WHAT NEEDS TO BE DONE:
An identical reprint of the entire listing below is expected.

== GIVEN DATA ==

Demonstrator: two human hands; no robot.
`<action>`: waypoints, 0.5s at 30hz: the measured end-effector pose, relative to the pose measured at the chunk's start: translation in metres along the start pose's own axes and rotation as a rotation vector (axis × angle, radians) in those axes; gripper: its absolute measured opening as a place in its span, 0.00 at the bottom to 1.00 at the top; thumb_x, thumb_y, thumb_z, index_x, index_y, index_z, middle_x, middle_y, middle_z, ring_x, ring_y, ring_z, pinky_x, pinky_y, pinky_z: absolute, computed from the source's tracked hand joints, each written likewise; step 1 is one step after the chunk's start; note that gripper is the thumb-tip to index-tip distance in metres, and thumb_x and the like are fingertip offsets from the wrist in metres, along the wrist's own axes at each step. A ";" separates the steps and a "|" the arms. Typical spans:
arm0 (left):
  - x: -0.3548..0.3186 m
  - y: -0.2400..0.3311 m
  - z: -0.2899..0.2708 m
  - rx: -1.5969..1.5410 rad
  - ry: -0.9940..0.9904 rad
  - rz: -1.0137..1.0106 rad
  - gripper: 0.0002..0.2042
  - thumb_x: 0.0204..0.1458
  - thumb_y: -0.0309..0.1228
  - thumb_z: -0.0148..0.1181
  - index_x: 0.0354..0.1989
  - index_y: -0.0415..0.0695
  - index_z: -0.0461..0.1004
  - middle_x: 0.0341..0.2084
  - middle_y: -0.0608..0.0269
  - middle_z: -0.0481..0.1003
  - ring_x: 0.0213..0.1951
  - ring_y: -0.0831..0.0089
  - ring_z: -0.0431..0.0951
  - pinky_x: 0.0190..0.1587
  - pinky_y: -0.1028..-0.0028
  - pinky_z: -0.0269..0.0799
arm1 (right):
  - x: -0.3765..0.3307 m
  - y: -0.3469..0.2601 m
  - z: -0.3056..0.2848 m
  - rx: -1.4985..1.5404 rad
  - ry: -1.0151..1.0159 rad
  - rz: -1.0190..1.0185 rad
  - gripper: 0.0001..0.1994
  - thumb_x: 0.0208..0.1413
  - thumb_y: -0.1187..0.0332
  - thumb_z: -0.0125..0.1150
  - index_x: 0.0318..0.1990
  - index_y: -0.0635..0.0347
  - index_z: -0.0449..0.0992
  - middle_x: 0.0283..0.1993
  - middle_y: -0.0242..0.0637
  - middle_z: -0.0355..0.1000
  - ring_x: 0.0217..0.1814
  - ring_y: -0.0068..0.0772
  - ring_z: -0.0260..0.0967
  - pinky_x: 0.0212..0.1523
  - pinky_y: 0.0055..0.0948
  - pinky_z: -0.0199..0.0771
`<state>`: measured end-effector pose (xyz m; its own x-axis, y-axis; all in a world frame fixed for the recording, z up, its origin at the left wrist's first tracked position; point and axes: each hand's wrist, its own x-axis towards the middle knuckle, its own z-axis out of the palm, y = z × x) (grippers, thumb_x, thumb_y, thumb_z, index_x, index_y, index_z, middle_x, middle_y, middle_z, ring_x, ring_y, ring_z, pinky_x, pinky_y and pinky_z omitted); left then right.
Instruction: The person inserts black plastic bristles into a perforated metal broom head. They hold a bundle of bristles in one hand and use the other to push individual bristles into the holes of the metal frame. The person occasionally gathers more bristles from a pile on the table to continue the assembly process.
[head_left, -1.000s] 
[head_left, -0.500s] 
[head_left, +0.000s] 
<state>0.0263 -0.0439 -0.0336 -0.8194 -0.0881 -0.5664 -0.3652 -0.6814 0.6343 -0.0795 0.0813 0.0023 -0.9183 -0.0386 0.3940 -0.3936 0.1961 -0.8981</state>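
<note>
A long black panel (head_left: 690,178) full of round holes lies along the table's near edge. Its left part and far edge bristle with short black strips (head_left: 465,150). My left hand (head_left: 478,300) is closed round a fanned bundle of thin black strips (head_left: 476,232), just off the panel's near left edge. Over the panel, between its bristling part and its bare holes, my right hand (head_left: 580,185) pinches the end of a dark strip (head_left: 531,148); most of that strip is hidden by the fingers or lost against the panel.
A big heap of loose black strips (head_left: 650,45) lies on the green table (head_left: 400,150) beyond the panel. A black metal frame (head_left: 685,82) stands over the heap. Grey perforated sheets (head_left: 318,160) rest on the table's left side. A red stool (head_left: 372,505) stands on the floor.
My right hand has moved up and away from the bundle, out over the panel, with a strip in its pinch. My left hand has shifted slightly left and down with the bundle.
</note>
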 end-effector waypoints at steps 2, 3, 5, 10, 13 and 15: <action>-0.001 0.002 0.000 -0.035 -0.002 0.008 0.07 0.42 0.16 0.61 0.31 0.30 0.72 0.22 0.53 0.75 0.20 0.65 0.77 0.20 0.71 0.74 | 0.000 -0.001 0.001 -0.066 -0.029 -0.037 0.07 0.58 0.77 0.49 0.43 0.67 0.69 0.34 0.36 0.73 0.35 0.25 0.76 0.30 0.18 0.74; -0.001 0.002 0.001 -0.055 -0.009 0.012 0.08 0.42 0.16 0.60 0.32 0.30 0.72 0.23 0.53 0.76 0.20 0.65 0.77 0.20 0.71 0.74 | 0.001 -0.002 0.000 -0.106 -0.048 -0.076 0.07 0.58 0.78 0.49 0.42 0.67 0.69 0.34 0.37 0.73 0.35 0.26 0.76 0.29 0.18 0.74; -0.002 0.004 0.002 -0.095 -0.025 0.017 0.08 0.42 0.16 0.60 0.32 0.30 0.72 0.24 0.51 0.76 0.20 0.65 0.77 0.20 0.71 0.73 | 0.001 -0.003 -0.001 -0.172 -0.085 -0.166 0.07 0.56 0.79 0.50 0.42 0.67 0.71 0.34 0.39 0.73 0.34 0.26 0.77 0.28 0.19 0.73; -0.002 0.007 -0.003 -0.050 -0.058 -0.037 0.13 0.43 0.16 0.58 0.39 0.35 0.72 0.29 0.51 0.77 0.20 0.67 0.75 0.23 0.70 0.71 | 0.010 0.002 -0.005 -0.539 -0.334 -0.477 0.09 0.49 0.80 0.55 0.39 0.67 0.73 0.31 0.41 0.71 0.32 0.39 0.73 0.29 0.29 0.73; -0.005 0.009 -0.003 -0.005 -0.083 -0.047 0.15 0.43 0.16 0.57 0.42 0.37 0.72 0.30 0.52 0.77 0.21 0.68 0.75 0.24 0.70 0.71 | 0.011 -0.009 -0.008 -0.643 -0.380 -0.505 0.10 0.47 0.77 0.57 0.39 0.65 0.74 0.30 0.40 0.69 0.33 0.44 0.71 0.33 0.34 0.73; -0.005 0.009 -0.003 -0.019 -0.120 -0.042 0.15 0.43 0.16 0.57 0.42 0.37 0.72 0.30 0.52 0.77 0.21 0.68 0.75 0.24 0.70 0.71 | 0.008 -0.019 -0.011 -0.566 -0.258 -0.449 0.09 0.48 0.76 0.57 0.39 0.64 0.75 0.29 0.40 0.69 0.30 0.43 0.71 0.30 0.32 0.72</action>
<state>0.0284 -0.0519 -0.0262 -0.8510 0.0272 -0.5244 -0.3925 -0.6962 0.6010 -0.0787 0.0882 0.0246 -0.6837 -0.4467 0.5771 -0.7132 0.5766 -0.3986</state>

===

EXPECTED ANSWER:
Demonstrator: two human hands; no robot.
`<action>`: waypoints, 0.5s at 30hz: the measured end-effector pose, relative to the pose measured at the chunk's start: translation in metres along the start pose's own axes and rotation as a rotation vector (axis × angle, radians) in those axes; gripper: its absolute measured opening as a place in its span, 0.00 at the bottom to 1.00 at the top; thumb_x, thumb_y, thumb_z, index_x, index_y, index_z, middle_x, middle_y, middle_z, ring_x, ring_y, ring_z, pinky_x, pinky_y, pinky_z: absolute, computed from the source's tracked hand joints, each written likewise; step 1 is one step after the chunk's start; note that gripper is the thumb-tip to index-tip distance in metres, and thumb_x and the like are fingertip offsets from the wrist in metres, along the wrist's own axes at each step. A ";" separates the steps and a "|" the arms. Typical spans:
arm0 (left):
  - x: -0.3548..0.3186 m
  - y: -0.2400..0.3311 m
  - z: -0.2899..0.2708 m
  - rx: -1.5969..1.5410 rad
  - ry: -0.9940..0.9904 rad
  - rz: -1.0137..1.0106 rad
  - gripper: 0.0002..0.2042
  - thumb_x: 0.0204..0.1458
  - thumb_y: -0.0309..0.1228
  - thumb_z: -0.0148..0.1181
  - index_x: 0.0354..0.1989
  - index_y: -0.0415..0.0695
  - index_z: -0.0461..0.1004
  - middle_x: 0.0341..0.2084
  - middle_y: -0.0608..0.0269
  - middle_z: -0.0481..0.1003
  - ring_x: 0.0213..0.1951
  - ring_y: -0.0831..0.0089
  - ring_z: -0.0431..0.0951
  - pinky_x: 0.0190..0.1587
  - pinky_y: -0.1028..-0.0028
  - pinky_z: -0.0269..0.0799
arm1 (right):
  - x: -0.3765..0.3307 m
  - y: -0.3469..0.2601 m
  - z: -0.3056..0.2848 m
  - rx: -1.4985..1.5404 rad
  - ry: -1.0151..1.0159 rad
  - rz: -1.0190..1.0185 rad
  - gripper: 0.0001..0.1994
  - thumb_x: 0.0208..0.1413
  - thumb_y: -0.1187..0.0332
  - thumb_z: -0.0125..0.1150
  - index_x: 0.0318..0.1990
  - index_y: -0.0635..0.0347
  - index_z: -0.0449..0.0992
  - middle_x: 0.0283..0.1993
  - middle_y: -0.0242..0.0637
  - middle_z: -0.0355..0.1000
  - ring_x: 0.0217..0.1814
  - ring_y: -0.0068..0.0772
  - ring_z: -0.0260..0.0967
  - pinky_x: 0.0212..0.1523
  - pinky_y: 0.0055..0.0948
  - pinky_z: -0.0199..0.0771
`<state>`: measured end-effector pose (xyz m; its own x-axis, y-axis; all in a world frame fixed for the recording, z up, its origin at the left wrist's first tracked position; point and axes: each hand's wrist, its own x-axis towards the middle knuckle, its own z-axis out of the palm, y = z × x) (grippers, thumb_x, thumb_y, thumb_z, index_x, index_y, index_z, middle_x, middle_y, middle_z, ring_x, ring_y, ring_z, pinky_x, pinky_y and pinky_z omitted); left then right.
Instruction: The person inserts black plastic bristles into a perforated metal broom head. They hold a bundle of bristles in one hand and use the other to push individual bristles into the holes of the metal frame. The person occasionally gathers more bristles from a pile on the table to continue the assembly process.
[head_left, -1.000s] 
[head_left, -0.500s] 
[head_left, +0.000s] 
<state>0.0263 -0.0439 -0.0336 -0.8194 -0.0881 -0.5664 -0.3652 -0.6814 0.6343 -0.0795 0.0813 0.0023 -0.9183 -0.0386 0.3940 -0.3936 0.1961 -0.8981</state>
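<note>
A long black panel (head_left: 690,178) full of round holes lies along the table's near edge. Its left part and far edge bristle with short black strips (head_left: 465,150). My left hand (head_left: 478,300) is closed round a fanned bundle of thin black strips (head_left: 476,232), just off the panel's near left edge. Over the panel, between its bristling part and its bare holes, my right hand (head_left: 580,185) pinches the end of a dark strip (head_left: 531,148); most of that strip is hidden by the fingers or lost against the panel.
A big heap of loose black strips (head_left: 650,45) lies on the green table (head_left: 400,150) beyond the panel. A black metal frame (head_left: 685,82) stands over the heap. Grey perforated sheets (head_left: 318,160) rest on the table's left side. A red stool (head_left: 372,505) stands on the floor.
My right hand has moved up and away from the bundle, out over the panel, with a strip in its pinch. My left hand has shifted slightly left and down with the bundle.
</note>
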 end-effector waypoints at steps 2, 3, 5, 10, 13 and 15: <action>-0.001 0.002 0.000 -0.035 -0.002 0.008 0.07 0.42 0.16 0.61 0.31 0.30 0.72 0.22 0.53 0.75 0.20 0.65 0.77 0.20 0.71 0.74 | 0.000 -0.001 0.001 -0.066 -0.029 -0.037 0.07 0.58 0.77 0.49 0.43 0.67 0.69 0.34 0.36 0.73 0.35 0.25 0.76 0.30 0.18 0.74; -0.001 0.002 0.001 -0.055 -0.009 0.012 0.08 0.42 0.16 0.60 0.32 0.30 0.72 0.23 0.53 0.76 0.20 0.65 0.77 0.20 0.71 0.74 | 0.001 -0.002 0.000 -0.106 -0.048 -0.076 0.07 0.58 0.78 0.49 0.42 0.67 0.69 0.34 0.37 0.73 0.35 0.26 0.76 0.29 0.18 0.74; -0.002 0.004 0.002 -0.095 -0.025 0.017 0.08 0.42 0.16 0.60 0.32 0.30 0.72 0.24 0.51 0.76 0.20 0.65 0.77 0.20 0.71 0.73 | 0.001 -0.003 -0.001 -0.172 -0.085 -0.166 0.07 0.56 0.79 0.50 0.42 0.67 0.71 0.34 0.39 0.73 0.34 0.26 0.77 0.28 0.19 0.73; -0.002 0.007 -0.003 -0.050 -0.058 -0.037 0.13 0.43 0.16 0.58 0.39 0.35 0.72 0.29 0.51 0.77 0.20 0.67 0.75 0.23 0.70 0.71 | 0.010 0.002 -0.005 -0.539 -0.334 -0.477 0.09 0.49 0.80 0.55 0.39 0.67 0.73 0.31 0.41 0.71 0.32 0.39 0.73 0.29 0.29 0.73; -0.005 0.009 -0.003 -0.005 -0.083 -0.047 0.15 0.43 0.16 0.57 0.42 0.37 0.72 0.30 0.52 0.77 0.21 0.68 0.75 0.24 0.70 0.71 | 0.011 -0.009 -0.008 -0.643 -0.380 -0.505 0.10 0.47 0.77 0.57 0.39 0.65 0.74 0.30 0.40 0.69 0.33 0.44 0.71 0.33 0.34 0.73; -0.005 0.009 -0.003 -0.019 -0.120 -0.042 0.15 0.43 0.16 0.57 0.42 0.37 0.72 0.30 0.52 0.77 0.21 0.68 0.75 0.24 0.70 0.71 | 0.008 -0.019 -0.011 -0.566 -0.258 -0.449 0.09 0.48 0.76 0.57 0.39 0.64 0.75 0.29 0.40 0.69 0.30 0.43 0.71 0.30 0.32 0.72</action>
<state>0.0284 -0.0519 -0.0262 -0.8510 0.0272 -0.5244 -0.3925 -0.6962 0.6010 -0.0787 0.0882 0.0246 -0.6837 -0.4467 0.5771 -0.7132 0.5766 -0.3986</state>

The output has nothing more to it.